Boosted by tax cuts and low interest rates, the economy has gained impressive momentum in recent months, growing even faster than many optimistic projections. But job growth continues to lag badly, and economists expect only modest improvement in employment when monthly figures are reported Friday.
Many analysts believe the economy added jobs last month for the first time since January, while others look for yet another negative report. The unemployment rate is expected to remain unchanged at 6.2 percent. A better-than-expected report could boost the stock market, but nobody believes the economy will go back anytime soon to creating 150,000 jobs a month, the level needed just to absorb new entrants to the work force.
“It’s clear that businesses have stopped cutting, but there is as yet no evidence that they have started to hire,” said Mark Zandi, chief economist at Economy.com, a forecasting firm.
Except for the frustrating lack of new jobs, the economy clearly is moving in the right direction. Retail sales rose in July at their fastest clip in four months, led by auto sales, which surged even higher in August. Businesses have picked up their spending pace too, with orders for non-defense capital goods up at an 18 percent rate over the past three months, according to John Silvia, chief economist for Wachovia.

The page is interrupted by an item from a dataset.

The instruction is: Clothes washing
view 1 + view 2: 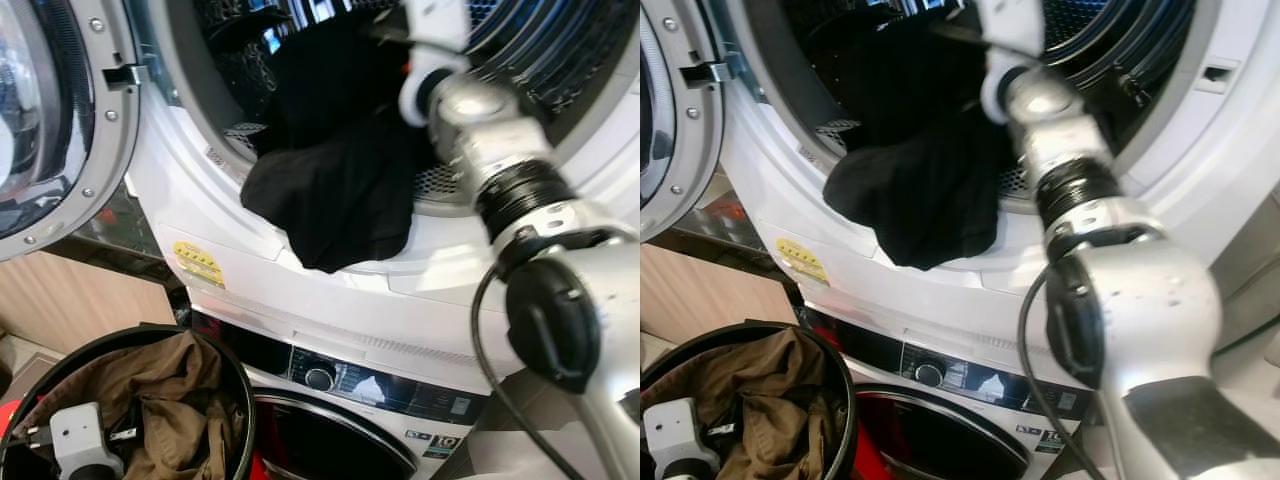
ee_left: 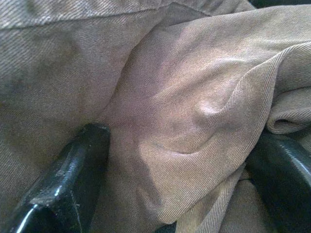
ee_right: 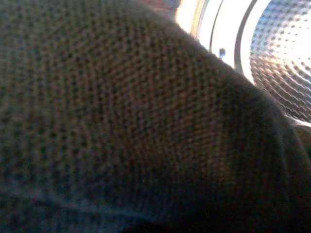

Silvia now expects gross domestic product, the broadest measure of economic output, to rise by 5.5. percent this quarter, which would be the fastest pace since the peak of the technology bubble in late 1999.
But on the labor front, the picture has been decidedly mixed. Initial claims for unemployment insurance have been hovering around 400,000 a week and went back above that level in the latest report Thursday. Nearly 3.7 million people are collecting unemployment insurance, a figure that has been rising in recent weeks.
The Institute for Supply Management, which produces closely watched business surveys, reported Tuesday that manufacturing is expanding, but only 12 percent of respondents said they were expanding their work force, while 21 percent said they were still cutting jobs.
“So far this is all encouraging and this is all very hopeful, but it will quickly become meaningless unless businesses respond by starting to create some jobs,” Zandi said. “If we don’t get job growth, the economy will fade again.”
Ed McKelvey, senior economist at Goldman Sachs, pointed out that the economy has been expanding for more than 18 months since a relatively mild recession ended in late 2001. “Usually you would have had lots of job growth by this time,” he said.
Instead, the economy has continued to lose jobs, including 800,000 since the recession ended. In a paper published last week, economists at the Federal Reserve Bank of New York said that the problem is not so much layoffs as lack of job creation, reflecting a high degree of corporate uncertainty and financial market weakness.
“Companies are working in a revenue-constrained environment, and they feel like they’ve got to get more out of an existing work force,” said McKelvey. And they are succeeding: Productivity rose another 6.8 percent in the second quarter, according to revised figures published Thursday.
But employment also is being held down by structural changes in the economy that first became apparent in the jobless recovery of 1991-92, said the Fed researchers.
In past recessions, the researchers argue, most job losses were temporary furloughs, meaning that employment snapped back quickly when demand rose. The latest period has seen a dramatic rise in the number of industries experiencing so-called structural losses, including telecommunications, electronic equipment, aviation and securities.
“The largely permanent nature of this recession’s job losses could explain why jobs have been so slow to materialize,” said the researchers, Erica L. Groshen and Simon Potter. “An unusually high share of unemployed workers must now find new positions in different firms or industries.”
On the other hand normally cyclical industries like housing have held up remarkably well in the current downturn, perhaps reflecting the Fed’s ability to better manage monetary policy by driving down interest rates.
Silvia, of Wachovia, sees signs that the employment market is finally improving, and he said Friday’s report should reflect positive technical factors including returning military reservists and better weather.
But Don Straszheim, who is generally optimistic about the economy, cautions that the economic expansion likely will continue to be relatively modest, offering only modest job growth.
“One of the things that is special (in this recovery) is the increasing competition from abroad, and in particular from China,” said Straszheim, of Straszheim Global Advisors. “I believe the economic issue in America for the rest of this decade is going to be job losses to overseas, and in particular to China.”
He stressed that rising global trade is generally good for the economy, driving down the cost of consumer goods and boosting the standard of living. But he added: “If you lose your job to China, you lose your whole job, and it hurts.”